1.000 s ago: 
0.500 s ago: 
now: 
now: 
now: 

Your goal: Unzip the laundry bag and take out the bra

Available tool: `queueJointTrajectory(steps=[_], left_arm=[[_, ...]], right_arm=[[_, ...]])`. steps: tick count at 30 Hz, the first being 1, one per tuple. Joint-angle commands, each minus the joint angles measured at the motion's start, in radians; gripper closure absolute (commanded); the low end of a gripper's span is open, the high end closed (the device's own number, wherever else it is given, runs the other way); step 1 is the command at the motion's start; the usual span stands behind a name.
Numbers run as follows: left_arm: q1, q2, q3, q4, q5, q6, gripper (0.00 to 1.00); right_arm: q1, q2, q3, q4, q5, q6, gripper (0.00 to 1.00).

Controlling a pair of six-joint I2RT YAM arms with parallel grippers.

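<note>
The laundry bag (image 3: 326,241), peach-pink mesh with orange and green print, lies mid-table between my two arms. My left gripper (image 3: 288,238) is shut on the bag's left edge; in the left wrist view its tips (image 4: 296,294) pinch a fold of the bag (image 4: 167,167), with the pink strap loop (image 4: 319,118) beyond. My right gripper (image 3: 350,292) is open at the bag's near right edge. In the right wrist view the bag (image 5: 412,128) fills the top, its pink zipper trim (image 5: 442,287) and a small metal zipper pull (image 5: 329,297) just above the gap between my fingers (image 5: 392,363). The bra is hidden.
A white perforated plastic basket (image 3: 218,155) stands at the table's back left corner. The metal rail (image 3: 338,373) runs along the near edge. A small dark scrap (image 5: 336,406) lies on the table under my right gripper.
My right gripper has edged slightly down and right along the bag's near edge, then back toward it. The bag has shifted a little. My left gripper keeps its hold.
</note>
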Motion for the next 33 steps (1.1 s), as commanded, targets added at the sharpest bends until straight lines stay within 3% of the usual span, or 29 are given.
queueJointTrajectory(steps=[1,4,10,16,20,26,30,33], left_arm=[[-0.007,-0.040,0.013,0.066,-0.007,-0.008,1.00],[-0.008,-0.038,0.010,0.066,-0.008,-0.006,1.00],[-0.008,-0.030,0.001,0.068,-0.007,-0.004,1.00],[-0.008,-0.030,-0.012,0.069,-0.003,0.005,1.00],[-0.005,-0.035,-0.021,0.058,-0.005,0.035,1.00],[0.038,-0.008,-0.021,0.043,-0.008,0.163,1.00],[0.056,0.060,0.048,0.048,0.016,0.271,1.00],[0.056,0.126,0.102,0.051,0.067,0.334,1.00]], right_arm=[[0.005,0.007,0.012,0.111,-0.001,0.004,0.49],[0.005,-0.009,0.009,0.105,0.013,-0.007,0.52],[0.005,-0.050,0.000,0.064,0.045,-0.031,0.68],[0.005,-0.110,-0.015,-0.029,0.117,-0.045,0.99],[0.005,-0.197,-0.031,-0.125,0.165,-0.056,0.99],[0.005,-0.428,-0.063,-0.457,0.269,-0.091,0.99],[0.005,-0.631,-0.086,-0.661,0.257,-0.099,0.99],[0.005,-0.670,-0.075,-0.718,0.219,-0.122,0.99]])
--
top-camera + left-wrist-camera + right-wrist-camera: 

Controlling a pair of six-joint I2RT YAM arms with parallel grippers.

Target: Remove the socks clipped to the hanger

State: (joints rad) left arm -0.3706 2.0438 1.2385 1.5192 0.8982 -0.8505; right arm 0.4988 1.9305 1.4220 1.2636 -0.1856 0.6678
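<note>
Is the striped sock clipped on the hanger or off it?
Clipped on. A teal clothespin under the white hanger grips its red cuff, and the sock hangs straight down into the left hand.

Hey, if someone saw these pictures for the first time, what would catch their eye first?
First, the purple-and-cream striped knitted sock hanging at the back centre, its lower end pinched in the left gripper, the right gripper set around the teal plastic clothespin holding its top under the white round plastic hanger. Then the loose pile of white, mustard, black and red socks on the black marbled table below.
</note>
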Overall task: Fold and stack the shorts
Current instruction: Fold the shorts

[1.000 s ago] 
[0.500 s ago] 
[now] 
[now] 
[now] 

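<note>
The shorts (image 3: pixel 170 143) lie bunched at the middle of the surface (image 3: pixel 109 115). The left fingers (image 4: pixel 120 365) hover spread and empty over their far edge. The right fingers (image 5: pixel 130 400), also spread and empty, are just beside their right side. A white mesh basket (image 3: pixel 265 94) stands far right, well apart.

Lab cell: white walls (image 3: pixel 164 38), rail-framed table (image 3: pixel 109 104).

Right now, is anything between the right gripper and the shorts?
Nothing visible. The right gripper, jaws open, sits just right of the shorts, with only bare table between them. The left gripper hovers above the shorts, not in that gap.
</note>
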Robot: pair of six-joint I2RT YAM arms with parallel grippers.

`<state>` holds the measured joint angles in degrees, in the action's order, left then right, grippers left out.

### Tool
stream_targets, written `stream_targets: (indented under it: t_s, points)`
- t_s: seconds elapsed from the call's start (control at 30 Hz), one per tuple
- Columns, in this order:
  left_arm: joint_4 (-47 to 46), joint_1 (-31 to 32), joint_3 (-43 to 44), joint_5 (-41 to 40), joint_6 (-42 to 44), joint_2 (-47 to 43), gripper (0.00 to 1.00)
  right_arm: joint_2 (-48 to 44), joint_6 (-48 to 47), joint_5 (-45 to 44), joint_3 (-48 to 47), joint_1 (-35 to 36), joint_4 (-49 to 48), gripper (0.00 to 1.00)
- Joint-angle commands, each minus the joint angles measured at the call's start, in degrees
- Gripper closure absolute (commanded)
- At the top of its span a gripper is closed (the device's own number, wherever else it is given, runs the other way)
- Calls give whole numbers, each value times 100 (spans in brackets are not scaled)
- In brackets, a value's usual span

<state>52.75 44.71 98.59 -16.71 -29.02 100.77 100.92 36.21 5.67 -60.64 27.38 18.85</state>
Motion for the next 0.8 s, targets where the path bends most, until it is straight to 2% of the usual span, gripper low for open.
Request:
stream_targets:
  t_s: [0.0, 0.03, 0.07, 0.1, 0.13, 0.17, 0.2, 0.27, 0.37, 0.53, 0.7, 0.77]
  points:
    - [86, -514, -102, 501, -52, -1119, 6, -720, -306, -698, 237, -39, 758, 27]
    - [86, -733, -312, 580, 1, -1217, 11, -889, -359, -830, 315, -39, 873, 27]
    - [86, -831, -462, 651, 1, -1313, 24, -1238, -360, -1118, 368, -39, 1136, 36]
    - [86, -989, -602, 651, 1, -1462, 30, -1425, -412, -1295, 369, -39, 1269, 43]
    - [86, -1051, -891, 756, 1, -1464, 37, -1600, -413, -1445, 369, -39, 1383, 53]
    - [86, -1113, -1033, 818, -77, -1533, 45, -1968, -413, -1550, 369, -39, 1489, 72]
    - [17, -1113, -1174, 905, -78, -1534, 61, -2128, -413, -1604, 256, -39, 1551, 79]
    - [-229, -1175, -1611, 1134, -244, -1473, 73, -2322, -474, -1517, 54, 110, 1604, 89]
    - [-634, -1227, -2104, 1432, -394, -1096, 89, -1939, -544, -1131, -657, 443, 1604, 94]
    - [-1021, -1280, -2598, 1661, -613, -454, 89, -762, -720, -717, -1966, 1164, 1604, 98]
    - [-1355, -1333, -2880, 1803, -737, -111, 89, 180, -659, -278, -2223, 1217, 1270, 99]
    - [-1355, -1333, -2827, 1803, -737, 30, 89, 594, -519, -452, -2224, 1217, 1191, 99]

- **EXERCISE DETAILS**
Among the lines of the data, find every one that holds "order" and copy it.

- **WRITTEN RESPONSE**
`<state>` holds the measured joint angles in degrees, in the action's order, left then right, grippers left out.
- Columns, in this order:

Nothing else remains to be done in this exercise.